ASSIGNMENT:
Reproduce the data exactly as it stands.

== Segment start ==

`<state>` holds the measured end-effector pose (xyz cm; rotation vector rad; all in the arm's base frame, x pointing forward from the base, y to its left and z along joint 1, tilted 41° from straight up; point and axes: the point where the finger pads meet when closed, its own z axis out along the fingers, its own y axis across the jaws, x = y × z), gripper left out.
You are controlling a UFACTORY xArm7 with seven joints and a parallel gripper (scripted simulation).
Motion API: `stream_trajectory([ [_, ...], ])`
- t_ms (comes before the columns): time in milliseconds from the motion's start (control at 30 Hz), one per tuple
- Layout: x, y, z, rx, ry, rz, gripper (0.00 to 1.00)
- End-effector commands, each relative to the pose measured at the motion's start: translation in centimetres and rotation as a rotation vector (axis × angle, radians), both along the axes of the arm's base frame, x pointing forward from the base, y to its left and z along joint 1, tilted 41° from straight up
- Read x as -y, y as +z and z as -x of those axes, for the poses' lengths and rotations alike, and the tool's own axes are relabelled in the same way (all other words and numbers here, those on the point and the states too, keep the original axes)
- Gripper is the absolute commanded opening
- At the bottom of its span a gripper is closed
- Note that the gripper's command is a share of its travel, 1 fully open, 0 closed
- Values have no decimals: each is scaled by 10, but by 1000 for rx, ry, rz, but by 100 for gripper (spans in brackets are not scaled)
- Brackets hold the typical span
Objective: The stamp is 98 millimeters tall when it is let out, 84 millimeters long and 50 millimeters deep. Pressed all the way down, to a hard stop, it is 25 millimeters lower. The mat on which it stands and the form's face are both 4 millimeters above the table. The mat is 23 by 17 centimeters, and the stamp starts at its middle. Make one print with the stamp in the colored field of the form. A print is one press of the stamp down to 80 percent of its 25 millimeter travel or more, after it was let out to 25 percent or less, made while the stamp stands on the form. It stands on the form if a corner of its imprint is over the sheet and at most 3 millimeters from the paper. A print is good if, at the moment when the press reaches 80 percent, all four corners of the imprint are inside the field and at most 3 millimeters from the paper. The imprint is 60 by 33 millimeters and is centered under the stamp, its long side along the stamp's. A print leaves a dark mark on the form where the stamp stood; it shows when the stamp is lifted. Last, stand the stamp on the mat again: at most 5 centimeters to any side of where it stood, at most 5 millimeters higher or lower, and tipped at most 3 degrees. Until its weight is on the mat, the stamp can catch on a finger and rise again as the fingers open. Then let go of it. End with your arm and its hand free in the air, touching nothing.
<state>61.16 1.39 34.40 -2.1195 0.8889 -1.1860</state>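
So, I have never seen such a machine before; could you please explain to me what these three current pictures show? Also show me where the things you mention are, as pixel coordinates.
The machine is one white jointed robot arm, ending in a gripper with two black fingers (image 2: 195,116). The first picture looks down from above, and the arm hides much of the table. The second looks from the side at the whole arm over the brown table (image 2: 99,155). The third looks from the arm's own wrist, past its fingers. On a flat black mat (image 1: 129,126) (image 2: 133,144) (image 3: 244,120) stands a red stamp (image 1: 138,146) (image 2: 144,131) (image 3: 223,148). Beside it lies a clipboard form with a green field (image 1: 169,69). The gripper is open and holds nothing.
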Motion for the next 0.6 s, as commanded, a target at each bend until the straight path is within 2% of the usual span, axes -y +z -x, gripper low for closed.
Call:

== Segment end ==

ANSWER TO THIS TASK:
`<state>` holds the measured end-effector pose (xyz cm; rotation vector rad; all in the arm's base frame, x pointing forward from the base, y to its left and z along joint 1, tilted 41° from straight up; point and axes: the point where the finger pads meet when closed, its own z axis out along the fingers, its own y axis across the jaws, x = y × z), gripper left out.
You are controlling a UFACTORY xArm7 with seven joints and a parallel gripper (scripted simulation).
Motion API: `stream_trajectory([ [_, ...], ])`
- t_ms (comes before the columns): time in milliseconds from the motion's start (control at 30 Hz), one per tuple
- Layout: x, y, z, rx, ry, rz, gripper (0.00 to 1.00)
- End-effector commands, each relative to the pose measured at the motion's start: translation in centimetres and rotation as a rotation vector (axis × angle, radians), both along the axes of the arm's base frame, x pointing forward from the base, y to its left and z along joint 1, tilted 41° from straight up
- Read x as -y, y as +z and z as -x of those axes, for the poses' lengths and rotations alike, and the tool's own axes are relabelled in the same way (all other words and numbers here, those on the point and the states too, keep the original axes)
- Gripper is the absolute commanded opening
- At the bottom of its span a gripper is closed
- Note that the gripper's command is a share of its travel, 1 fully open, 0 closed
- Values have no decimals: each is scaled by 10, but by 1000 for rx, ry, rz, but by 100 for gripper (spans in brackets are not scaled)
- Brackets hold the typical span
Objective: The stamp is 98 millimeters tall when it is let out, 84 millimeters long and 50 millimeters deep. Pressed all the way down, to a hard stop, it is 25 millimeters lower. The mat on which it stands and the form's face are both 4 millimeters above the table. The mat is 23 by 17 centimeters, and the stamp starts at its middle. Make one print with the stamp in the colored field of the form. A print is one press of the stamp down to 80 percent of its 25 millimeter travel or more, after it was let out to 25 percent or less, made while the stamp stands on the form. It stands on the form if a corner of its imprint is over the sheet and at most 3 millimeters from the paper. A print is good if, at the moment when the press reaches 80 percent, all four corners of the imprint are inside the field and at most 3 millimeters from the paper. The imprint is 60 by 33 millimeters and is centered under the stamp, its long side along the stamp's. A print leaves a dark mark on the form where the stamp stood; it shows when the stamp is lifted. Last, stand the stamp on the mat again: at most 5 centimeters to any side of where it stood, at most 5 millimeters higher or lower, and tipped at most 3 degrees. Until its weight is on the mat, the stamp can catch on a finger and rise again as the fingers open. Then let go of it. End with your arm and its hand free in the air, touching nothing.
<state>61.16 1.39 34.40 -2.1195 0.8889 -1.1860</state>
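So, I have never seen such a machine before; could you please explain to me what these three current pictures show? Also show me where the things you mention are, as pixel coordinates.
The machine is one white jointed robot arm, ending in a gripper with two black fingers (image 2: 195,116). The first picture looks down from above, and the arm hides much of the table. The second looks from the side at the whole arm over the brown table (image 2: 99,155). The third looks from the arm's own wrist, past its fingers. On a flat black mat (image 1: 129,126) (image 2: 133,144) (image 3: 244,120) stands a red stamp (image 1: 138,146) (image 2: 144,131) (image 3: 223,148). Beside it lies a clipboard form with a green field (image 1: 169,69). The gripper is open and holds nothing.
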Motion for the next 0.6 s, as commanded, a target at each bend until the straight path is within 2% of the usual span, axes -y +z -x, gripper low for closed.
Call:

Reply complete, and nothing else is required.